**ASSIGNMENT:**
Write out exactly the lines below that run from the one containing "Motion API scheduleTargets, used" through the one containing "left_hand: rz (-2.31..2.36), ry", both included, with no other lines.

**SOURCE MATERIAL:**
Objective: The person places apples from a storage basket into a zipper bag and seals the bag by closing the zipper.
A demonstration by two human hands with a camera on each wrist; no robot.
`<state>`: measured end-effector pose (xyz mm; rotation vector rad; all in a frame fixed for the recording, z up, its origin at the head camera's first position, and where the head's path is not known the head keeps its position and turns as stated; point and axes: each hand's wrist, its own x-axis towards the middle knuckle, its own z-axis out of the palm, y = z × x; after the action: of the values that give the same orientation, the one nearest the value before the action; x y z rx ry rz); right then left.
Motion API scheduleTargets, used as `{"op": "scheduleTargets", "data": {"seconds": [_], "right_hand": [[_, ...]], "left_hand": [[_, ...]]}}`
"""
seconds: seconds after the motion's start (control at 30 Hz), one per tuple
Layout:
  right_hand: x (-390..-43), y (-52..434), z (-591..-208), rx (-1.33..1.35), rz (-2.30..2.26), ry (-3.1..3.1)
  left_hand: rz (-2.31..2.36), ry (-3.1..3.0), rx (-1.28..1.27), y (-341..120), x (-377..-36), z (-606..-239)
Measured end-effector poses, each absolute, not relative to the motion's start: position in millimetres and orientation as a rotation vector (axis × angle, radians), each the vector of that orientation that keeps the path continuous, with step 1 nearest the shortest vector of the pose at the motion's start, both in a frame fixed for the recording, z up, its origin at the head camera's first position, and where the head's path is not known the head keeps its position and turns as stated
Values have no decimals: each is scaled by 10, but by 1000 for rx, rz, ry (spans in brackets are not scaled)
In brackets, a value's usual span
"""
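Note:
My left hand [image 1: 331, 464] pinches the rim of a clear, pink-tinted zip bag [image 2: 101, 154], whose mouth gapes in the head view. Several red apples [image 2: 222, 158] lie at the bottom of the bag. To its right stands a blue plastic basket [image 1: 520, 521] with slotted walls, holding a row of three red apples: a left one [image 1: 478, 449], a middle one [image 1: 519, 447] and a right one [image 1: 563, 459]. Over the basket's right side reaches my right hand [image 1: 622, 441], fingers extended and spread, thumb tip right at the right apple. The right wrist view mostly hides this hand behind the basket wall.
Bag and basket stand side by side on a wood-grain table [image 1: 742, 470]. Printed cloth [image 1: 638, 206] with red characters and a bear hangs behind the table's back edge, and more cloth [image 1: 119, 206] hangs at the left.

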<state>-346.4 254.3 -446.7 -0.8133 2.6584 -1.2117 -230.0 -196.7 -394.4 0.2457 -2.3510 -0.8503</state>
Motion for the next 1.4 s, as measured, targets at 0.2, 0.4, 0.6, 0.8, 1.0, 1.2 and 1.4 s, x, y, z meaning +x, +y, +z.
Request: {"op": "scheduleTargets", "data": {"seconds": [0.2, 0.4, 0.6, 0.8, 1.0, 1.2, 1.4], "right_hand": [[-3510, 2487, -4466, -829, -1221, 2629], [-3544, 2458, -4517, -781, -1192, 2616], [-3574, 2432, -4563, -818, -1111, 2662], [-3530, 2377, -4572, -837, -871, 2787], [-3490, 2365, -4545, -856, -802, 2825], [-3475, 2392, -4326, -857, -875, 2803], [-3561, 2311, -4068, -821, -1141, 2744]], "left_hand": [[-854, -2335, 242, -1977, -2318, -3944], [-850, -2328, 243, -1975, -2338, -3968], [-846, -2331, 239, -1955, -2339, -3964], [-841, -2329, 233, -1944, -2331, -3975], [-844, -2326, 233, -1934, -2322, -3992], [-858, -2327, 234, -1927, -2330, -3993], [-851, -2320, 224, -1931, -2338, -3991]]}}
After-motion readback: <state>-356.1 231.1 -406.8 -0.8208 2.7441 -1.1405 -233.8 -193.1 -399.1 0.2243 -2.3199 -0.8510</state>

**ANSWER BOX:**
Motion API scheduleTargets, used as `{"op": "scheduleTargets", "data": {"seconds": [_], "right_hand": [[_, ...]], "left_hand": [[_, ...]]}}`
"""
seconds: seconds after the motion's start (control at 30 Hz), one per tuple
Layout:
  right_hand: x (-390..-43), y (-52..434), z (-591..-208), rx (-1.33..1.35), rz (-2.30..2.26), ry (-3.1..3.1)
  left_hand: rz (-2.31..2.36), ry (-3.1..3.0), rx (-1.28..1.27), y (-341..120), x (-377..-36), z (-606..-239)

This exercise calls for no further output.